While the COVID-19 pandemic has grounded flights around the world and raised questions about the future of air travel, Zhang is undeterred. Borrowing language from robotics, she says she’s “activated this control system.”

“When there are disturbances along the way – and COVID is like one giant disturbance – just make sure you have a goal in mind, and you can adjust your daily life around that, but still aim toward that goal.”

The next stop in her academic journey is the Delft University of Technology, where she will be pursuing a master’s degree in aerospace engineering on a full scholarship that covers tuition and living expenses.

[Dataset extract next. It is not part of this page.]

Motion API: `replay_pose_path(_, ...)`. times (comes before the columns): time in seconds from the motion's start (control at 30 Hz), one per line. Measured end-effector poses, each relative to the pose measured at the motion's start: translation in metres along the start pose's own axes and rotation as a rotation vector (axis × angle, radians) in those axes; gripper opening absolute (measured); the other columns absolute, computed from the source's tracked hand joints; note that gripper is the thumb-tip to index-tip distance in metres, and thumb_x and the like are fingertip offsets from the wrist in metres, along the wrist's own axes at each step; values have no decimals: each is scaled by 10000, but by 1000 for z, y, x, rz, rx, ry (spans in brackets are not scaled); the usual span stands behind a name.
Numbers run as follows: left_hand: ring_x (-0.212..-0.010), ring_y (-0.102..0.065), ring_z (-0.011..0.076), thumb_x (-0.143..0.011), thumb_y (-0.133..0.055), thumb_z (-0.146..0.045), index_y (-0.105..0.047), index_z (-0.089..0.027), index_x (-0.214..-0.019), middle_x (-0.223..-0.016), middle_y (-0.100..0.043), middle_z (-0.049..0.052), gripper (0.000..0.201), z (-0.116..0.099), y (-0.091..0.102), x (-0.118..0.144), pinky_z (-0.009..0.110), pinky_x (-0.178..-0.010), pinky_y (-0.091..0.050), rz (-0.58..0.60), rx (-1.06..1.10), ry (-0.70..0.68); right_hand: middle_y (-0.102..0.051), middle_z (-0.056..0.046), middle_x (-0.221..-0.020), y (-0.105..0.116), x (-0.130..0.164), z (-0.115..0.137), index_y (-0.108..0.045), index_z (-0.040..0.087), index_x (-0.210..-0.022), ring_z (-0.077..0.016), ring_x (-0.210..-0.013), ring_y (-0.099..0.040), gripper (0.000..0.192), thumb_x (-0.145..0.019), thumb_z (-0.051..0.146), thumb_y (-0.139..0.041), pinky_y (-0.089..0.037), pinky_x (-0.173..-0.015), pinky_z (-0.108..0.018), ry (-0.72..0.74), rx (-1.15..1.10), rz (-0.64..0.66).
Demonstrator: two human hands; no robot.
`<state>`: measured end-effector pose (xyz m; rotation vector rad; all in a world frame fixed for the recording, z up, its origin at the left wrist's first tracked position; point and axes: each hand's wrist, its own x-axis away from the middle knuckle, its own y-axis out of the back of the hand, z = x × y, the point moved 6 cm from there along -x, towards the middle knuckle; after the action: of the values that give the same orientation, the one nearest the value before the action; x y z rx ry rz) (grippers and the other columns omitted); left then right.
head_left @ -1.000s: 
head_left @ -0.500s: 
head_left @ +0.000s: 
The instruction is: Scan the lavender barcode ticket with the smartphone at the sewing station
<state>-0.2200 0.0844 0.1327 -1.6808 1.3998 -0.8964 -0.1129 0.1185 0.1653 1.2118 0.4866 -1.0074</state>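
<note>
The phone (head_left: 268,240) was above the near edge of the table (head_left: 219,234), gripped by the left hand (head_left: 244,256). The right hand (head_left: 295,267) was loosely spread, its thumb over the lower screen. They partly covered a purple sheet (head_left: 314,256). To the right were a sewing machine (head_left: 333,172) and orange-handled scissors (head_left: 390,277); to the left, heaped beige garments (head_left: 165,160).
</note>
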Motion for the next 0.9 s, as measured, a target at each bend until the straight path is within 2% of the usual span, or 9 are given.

Although Zhang says she took the “express pass” to university, she’s not afraid to slow down and take everything in.

She plans to celebrate her graduation by watching U of T’s virtual convocation event on June 2 and having a video call with her closest friends. She may also take a stroll around campus, if the sun is shining, and perhaps squeeze in a little work. One thing that’s not in the cards: celebrating with a glass of champagne. That, she says, will have to wait until she is of legal drinking age.